While the arrival of HPAI H5 in North America has been long watched for, the outbreak in Canadian poultry of HPAI H5N2 which began just over two weeks ago and yesterday’s announcement by OIE/APHIS of HPAI H5N8 & H5N2 Detected In Washington State Wild Birds, comes nonetheless as a bit of a rude awakening for poultry owners in the Pacific Northwest.
Admittedly, biosecurity at these farms is far better than it was a decade ago when HPAI H7N3 caused more than 300 million dollars in losses in Canada, but the arrival of these HPAI viruses still pose a potential threat to poultry breeders.
The events of the past couple of weeks will no doubt raise additional questions about the roles played by migratory and wild birds in the dispersal and spread of avian flu viruses around the globe (see Bird Flu Spread: The Flyway Or The Highway? & FAO On The Potential Threat Of HPAI Spread Via Migratory Birds).
Tomorrow the Washington State Department of Agriculture will hold a town hall meeting in Lynden, WA to discuss this latest developments and to inform agricultural interests how best to protect their poultry operations.
For immediate release:
Dec. 16, 2014
Contact: Hector Castro
WASHINGTON STATE DEPARTMENT OF AGRICULTURE
P.O. Box 42560, Olympia, Washington 98504-2560
This news release is also available as a PDF.
OLYMPIA — The Washington State Department of Agriculture (WSDA) will hold a town hall meeting this Thursday to discuss avian influenza and steps poultry owners should be taking to protect their birds following confirmation of the disease among wild fowl in our state.
The U.S. Department of Agriculture (USDA) today confirmed the presence of highly pathogenic avian influenza in wild birds in Whatcom County. Two separate virus strains were identified in northern pintail ducks and in captive Gyrfalcons that were fed hunter-killed wild birds.
Avian influenza is a highly contagious viral disease that can be deadly to poultry, but there have been no reports of the disease in Washington’s domestic poultry population.
The virus found in the wild fowl in Whatcom County is different from the avian influenza virus found recently among infected turkeys and chickens on farms in British Columbia, Canada. It is too soon to say whether the two detections are related. That information will require more testing.
Humans are rarely affected by avian influenza and there has never been a reported instance of a person becoming ill from an infected bird in the United States, although some cases have occurred in foreign countries where people have come in close contact with infected birds.
“There are many strains of avian influenza and it is not uncommon for wild water fowl to carry the virus,” said Dr. Joe Baker, Washington state veterinarian. “This is why it is critical for poultry owners to take steps to protect their birds from wild fowl.”
The WSDA town hall meeting will be held at 6 p.m. Dec. 18 at the Lynden Rotary Club and is open to the public. WSDA would like to particularly invite poultry producers or owners of backyard flocks to attend.
The finding in Whatcom County was quickly reported and identified due to increased surveillance for avian influenza in light of the avian influenza affecting commercial poultry in British Columbia.

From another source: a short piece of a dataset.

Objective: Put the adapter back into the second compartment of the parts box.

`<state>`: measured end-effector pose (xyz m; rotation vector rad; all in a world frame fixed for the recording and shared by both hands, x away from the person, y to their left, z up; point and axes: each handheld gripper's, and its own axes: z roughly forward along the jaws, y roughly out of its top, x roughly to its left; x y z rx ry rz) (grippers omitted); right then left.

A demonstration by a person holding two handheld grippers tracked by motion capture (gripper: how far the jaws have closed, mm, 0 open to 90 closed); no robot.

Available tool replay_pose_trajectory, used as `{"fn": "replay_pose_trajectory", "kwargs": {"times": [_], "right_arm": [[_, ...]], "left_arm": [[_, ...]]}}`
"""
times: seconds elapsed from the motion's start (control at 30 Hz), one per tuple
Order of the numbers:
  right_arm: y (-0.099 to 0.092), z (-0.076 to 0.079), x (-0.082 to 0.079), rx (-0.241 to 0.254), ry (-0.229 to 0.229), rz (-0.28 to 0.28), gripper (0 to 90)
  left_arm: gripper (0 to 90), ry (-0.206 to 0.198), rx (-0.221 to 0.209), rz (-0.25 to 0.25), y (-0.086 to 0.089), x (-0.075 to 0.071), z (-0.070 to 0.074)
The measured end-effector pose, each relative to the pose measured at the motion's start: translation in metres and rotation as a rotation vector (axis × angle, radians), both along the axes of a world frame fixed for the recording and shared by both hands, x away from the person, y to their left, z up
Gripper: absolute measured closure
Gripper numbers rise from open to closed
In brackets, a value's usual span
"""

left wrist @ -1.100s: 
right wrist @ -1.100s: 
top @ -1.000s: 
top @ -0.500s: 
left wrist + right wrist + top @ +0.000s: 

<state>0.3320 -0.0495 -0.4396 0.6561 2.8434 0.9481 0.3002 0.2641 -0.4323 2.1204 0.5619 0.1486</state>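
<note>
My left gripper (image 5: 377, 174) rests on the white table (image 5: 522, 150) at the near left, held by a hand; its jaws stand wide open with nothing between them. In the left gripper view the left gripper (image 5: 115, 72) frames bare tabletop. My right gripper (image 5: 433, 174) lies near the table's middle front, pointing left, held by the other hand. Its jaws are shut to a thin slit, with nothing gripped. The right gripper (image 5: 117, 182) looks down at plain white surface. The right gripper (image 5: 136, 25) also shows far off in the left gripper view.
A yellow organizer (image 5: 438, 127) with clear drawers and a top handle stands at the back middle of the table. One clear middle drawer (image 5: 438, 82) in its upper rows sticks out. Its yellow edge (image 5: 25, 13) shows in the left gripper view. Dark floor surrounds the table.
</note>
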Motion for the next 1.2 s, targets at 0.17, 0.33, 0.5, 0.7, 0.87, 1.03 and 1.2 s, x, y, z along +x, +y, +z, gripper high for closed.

Swab samples from the captive gyrfalcon were sent to the Washington State University Avian Health & Food Safety Laboratory in Puyallup and confirmed positive over the weekend through the USDA’s National Veterinary Services Laboratory in Iowa.
The virus can be spread by direct contact with infected birds, contaminated equipment, and through airborne transmission over short distances. The virus is found in feces, saliva, and respiratory secretions of birds carrying the disease.
Washington state officials and the USDA are working jointly to do additional surveillance and testing of birds in the nearby Whatcom County area.
Birds affected by avian influenza can show a variety of symptoms, including:
- decreased appetite
- coughing and sneezing
- lowered egg production
- greenish diarrhea
- excessive thirst
- swollen wattles and combs
Persons seeing sickness in domestic birds are asked to contact the WSDA Avian Health Program at 1-800-606-3056. Sick and dead wild birds should be reported to the Washington Department of Fish and Wildlife at 1-800-606-8768. If you are concerned about sickness in you or your family, please contact Washington State Department of Health at 1-800-525-0127.